Вечером вернулся отец. Мы с матерью
ждали его. Остальных детей отправили по комнатам. Николай обнял
нас.
- Ты жив! Ты жив! – повторяла
маменька. – А нас тут чуть не захватили…
- Знаю. Ах, душа моя. Само
милосердие Божие спасло нас. Всё позади, позади…
Зимний дворец гудел от разговоров.
Людей стало ещё больше, чем было днём. В седьмом часу вечера
родители, бабушка, великий князь Михаил и я в ненавистном мне
голубом мундире с голубой лентой через плечо, подъехали к дворцовой
церкви.
К нам навстречу с крестом и святой
водой вышел митрополит Серафим. Служба была быстрой. Все устали.
Николай и Александра стояли на царском месте на коленях и тихо
повторяли слова молитвы. После слов хора «многие лета», они
посмотрели друг на друга и увидели на глазах друг друга слёзы.
Ночью начались аресты, многие
мятежники приходили и сдавались сами. Николай проведывал жену,
которая легла, окружённая детьми. Он сказал, что Милорадович
скончался, называл ей фамилии арестованных, а она всё не верила. В
этот момент внимательно всё слушал только Александр, единственный
не спавший из детей.
Медленно наступал серый рассвет.
Декабристов казнили в июле.
Император до сих пор находился в сильном стрессе. Так, он писал
матери в эти дни: «…у меня прямо какая-то лихорадка, у меня
положительно голова идёт кругом. Если к этому ещё добавить, что
меня бомбардируют письмами, из которых одни полны отчаяния, другие
написаны в состоянии умопомешательства, то уверяю вас, дорогая
матушка, что одно лишь сознание ужаснейшего долга заставляет меня
переносить подобную пытку».
Дворяне же вовсю обсуждали личность
нового государя. Говорили, что его брат, Александр I в первые дни
своего царствования выпустил всех политических узников, а он-де
начал с тюрем и казни.
Вспоминали и о том, как вёл себя
Николай, будучи великим князем. Однажды он разругал офицера
лейб-егерского полка В.С. Норова и, стукнувши ногой по земле,
обрызгал его грязью. Норов, а затем и все офицеры полка подали в
отставку. За это их перевели всех в простые армейские полки. На
учении Николай чуть было не схватил офицера Самойлова за воротник.
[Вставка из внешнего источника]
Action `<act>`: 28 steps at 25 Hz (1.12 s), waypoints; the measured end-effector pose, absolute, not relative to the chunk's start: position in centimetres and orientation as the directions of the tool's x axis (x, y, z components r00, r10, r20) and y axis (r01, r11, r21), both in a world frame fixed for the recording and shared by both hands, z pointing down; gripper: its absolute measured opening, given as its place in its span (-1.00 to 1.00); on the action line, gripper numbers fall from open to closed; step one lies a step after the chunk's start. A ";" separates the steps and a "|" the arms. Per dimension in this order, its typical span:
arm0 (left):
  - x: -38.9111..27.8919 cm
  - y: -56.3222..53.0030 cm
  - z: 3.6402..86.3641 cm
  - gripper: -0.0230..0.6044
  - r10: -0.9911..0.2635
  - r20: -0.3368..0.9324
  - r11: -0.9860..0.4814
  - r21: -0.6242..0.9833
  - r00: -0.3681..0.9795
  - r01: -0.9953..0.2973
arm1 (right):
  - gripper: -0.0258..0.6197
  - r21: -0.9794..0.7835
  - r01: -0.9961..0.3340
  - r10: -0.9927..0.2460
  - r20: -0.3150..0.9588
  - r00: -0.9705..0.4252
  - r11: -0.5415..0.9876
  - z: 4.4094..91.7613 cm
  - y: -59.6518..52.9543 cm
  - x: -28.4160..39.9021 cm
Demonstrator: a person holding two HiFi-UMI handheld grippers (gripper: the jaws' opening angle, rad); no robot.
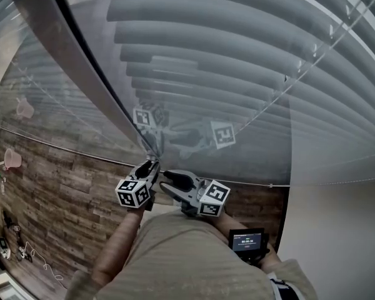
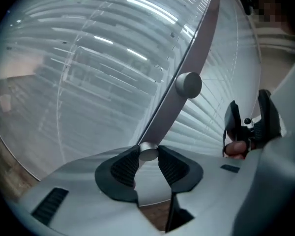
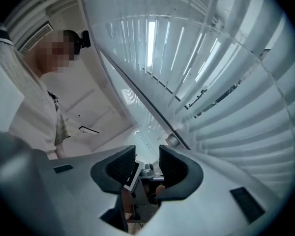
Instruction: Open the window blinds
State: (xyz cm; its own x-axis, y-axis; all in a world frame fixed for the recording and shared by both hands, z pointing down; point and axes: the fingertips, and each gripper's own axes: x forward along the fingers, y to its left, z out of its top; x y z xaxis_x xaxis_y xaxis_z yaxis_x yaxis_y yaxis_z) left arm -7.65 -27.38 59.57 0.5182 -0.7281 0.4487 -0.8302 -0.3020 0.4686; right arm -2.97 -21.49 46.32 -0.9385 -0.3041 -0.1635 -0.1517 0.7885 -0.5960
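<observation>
Grey horizontal blind slats [image 1: 237, 74] fill the window, and the glass reflects both marker cubes. A long grey wand [image 1: 81, 61] hangs slantwise in front of them. My left gripper [image 1: 151, 163] is shut on the wand's lower end. In the left gripper view the wand [image 2: 201, 38] runs down from the upper right, and its round end cap sits pinched between the two black pads of the left gripper [image 2: 148, 156]. My right gripper [image 1: 167, 177] hovers just right of the left one. In its own view the right gripper [image 3: 147, 163] stands open with nothing gripped, and the wand [image 3: 137, 95] passes beyond its jaws.
A round grey knob [image 2: 188, 84] sits beside the wand. Below the window lies a wood-plank floor [image 1: 62, 192] with pink cups [image 1: 25, 108] and small items at the left. A small black device with a screen [image 1: 247, 241] is by the right wrist. A white wall [image 1: 337, 230] is at the lower right.
</observation>
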 end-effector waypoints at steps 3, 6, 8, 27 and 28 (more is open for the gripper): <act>-7.7 -27.4 59.6 -0.49 -0.731 0.418 -0.262 0.558 0.539 -0.787 | -0.49 -0.590 -0.164 -0.306 -0.148 -0.940 0.791 46.7 -21.6 -2.9; -7.8 -27.5 59.8 -0.49 -0.730 0.373 -0.235 0.650 0.573 -0.723 | -0.49 -0.565 -0.182 -0.306 -0.133 -0.943 0.805 46.9 -21.6 -2.8; -7.9 -27.6 59.9 -0.50 -0.734 0.337 -0.204 0.719 0.590 -0.665 | -0.49 -0.546 -0.199 -0.312 -0.123 -0.942 0.814 46.9 -21.7 -2.8; -8.1 -27.4 60.2 -0.50 -0.759 0.057 -0.002 0.996 0.648 -0.090 | -0.49 -0.346 -0.407 -0.421 0.037 -0.906 0.846 47.8 -23.1 -2.8; -8.1 -27.6 59.9 -0.50 -0.760 0.048 -0.001 0.997 0.648 -0.076 | -0.49 -0.304 -0.444 -0.443 0.075 -0.893 0.843 48.0 -23.5 -2.7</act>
State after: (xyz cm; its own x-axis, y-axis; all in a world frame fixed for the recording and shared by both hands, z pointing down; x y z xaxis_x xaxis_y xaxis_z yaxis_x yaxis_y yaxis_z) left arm -8.09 -27.61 59.93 0.6484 -0.7597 0.0484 -0.0756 -0.0010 0.9971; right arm -2.72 -23.52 48.03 -0.8933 -0.4431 0.0755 -0.4437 0.8428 -0.3045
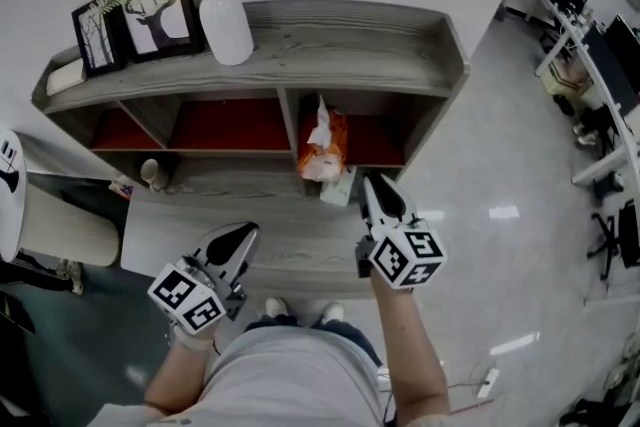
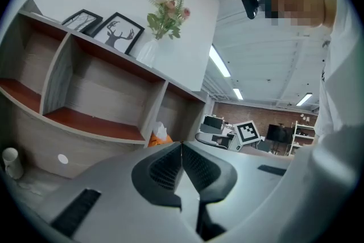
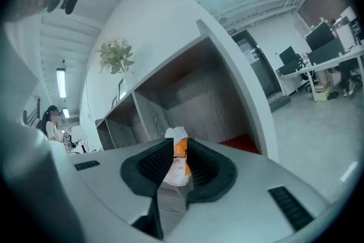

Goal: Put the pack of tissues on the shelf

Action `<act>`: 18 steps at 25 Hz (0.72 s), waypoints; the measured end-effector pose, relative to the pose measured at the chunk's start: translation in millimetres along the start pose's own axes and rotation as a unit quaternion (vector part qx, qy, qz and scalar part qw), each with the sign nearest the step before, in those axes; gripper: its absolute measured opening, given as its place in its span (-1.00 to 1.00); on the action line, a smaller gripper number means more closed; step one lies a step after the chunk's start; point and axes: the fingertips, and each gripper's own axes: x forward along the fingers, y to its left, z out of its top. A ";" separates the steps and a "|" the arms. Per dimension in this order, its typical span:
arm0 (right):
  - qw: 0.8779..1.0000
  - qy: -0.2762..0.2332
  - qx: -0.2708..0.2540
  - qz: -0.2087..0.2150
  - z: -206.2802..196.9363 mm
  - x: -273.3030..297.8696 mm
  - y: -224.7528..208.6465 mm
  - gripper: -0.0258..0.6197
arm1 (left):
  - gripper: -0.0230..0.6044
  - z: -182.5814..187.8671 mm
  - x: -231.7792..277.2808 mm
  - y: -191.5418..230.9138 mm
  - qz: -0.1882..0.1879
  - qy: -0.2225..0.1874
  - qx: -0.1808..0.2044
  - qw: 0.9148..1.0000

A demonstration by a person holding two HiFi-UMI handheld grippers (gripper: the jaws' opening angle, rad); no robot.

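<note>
The orange pack of tissues (image 1: pixel 322 151), with white tissue sticking out of its top, stands at the mouth of the grey shelf's (image 1: pixel 350 35) right compartment. My right gripper (image 1: pixel 368 183) hovers just right of and in front of it, apart from it. In the right gripper view the jaws (image 3: pixel 179 144) stand a little apart, and the pack (image 3: pixel 180 167) shows through the gap, farther off. My left gripper (image 1: pixel 243 237) hangs lower left, over the shelf's bottom ledge. Its jaws (image 2: pixel 182 146) are shut with nothing between them. The left gripper view shows the pack (image 2: pixel 158 134) far off.
On top of the shelf stand a white vase (image 1: pixel 226 27) with flowers and two picture frames (image 1: pixel 150 23). A small cup (image 1: pixel 153 174) sits on the lower ledge at left, and a pale flat item (image 1: pixel 338 187) lies beside the pack. Desks with monitors (image 1: pixel 590 45) stand at far right.
</note>
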 end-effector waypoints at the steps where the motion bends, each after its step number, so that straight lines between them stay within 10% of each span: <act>1: 1.000 -0.002 -0.001 -0.002 2.4 -7.7 2.1 -0.69 | -0.87 0.5 4.2 -1.7 -0.009 0.002 0.001 1.000; 18: 0.997 -0.045 -0.038 -0.042 10.8 -111.1 40.1 -0.74 | -0.87 -0.8 61.7 -53.3 -0.151 0.026 0.015 0.988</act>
На что тот ему ответил: «Ваше Величество, у меня шпага в руке».
Николай отступил, но после мятежа дважды уточнял, не замешан ли
Самойлов. Тот не был участником, иначе участь его была бы
незавидна. Норов же оказался членом тайного общества, был арестован
и осуждён на каторжные работы. Государь не желал никаких насмешек,
никакого юмора в его адрес даже от родных братьев. Так, он писал из
Петербурга в Москву: «…Я получил сегодня после обеда твоё письмо,
любезный Михайло, и благодарен тебе весьма за оное, но не за «Ваше
Величество». Я не понимаю, что тебе за охота дурачиться; а ещё
менее понимаю, как можно в частном письме, разве в шутку, себе
позволить с братом выражение, которое походит на насмешку. Я прошу
тебя серьёзно переменить этот тон, который меж братьями вовсе не
приличен. Оставайся в Москве, покуда матушке угодно или жене твоей
нужно будет…Твой навеки друг и брат Н.» Впрочем, надо отдать
должное Николаю, – он мог и награждать. Так, заболевшему
придворному историку-консерватору Карамзину он дал 50 тысяч рублей
на лечение и снарядил целый фрегат для его поездки за границу. Для
своих людей, он в принципе, не жалел ничего.